Decine di migliaia di persone si sono raccolte a Budapest per l’annuale corteo del Pride nonostante le temperature alte. Si tratta del 31esimo Budapest Pride ed è la prima marcia LGBTQ+ dopo la sconfitta elettorale di aprile dell’ex primo ministro ungherese Viktor Orban, che aveva provato a mettere al bando la manifestazione. La marcia è iniziata nel pomeriggio, con temperature che hanno raggiunto 38 gradi, nel mezzo di un’ondata di caldo record. Gli organizzatori hanno distribuito bottiglie d’acqua e l’azienda municipalizzata che gestisce l’approvvigionamento idrico ha aperto le fontane lungo il percorso. Fra balli e bandiere arcobaleno, i partecipanti sono partiti dall’iconico Teatro dell’Opera di Budapest e hanno attraversato il centro città prima di passare sul ponte Erzsébet, sul Danubio. Il nuovo governo non ha abrogato la legislazione dell’era Orbán che vietava il Pride, ma quest’anno la polizia ha autorizzato lo svolgimento dell’evento.
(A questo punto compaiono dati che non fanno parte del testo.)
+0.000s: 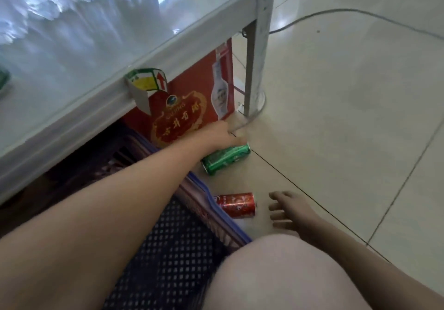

 Luca Új, che partecipava alla sua terza manifestazione del Pride, ha affermato di percepire un’atmosfera più rilassata durante la marcia ora che il governo di Orbán, che ha attuato numerose politiche anti-LGBTQ+ durante i suoi 16 anni al potere, è stato sconfitto. “Prima c’era molta tensione. Ma ora vedo che le persone sembrano in qualche modo più felici, e ci sono anche più persone anziane”, ha detto. La marcia del Pride è avvenuta a poco più di un anno di distanza dall’approvazione, da parte del governo nazionalista-populista di Orbán, di una legge e di un emendamento costituzionale volti a vietare l’evento, suscitando critiche da parte di gruppi per i diritti umani e politici di tutta l’Unione Europea. Sfidando apertamente il divieto, il Pride dello scorso anno si è svolto come previsto ed è stato il più grande della storia dell’Ungheria, con gli organizzatori che hanno stimato una partecipazione di oltre 350mila persone. L’enorme affluenza alla marcia, che il governo aveva insistito per mesi non sarebbe più stata consentita, era stata vista come un duro colpo al prestigio di Orbán. Orbán è stato nettamente sconfitto alle elezioni di aprile da un candidato di centro-destra, il primo ministro Péter Magyar e il suo partito Tisza.

Il precedente governo ungherese ha a lungo sostenuto che il Pride, una celebrazione della visibilità LGBTQ+ e della lotta per la parità dei diritti, costituisse una violazione dei diritti dei bambini allo sviluppo morale e spirituale, una tesi respinta dalle organizzazioni per i diritti umani e da molti esperti. Ad aprile la Corte di giustizia dell’Unione europea ha stabilito che la normativa del 2021, varata durante l’era Orbán, che vietava l’accesso dei minori ai contenuti LGBTQ+, viola il diritto dell’Unione europea e infrange un trattato fondamentale che garantisce il rispetto dei diritti umani e dell’uguaglianza.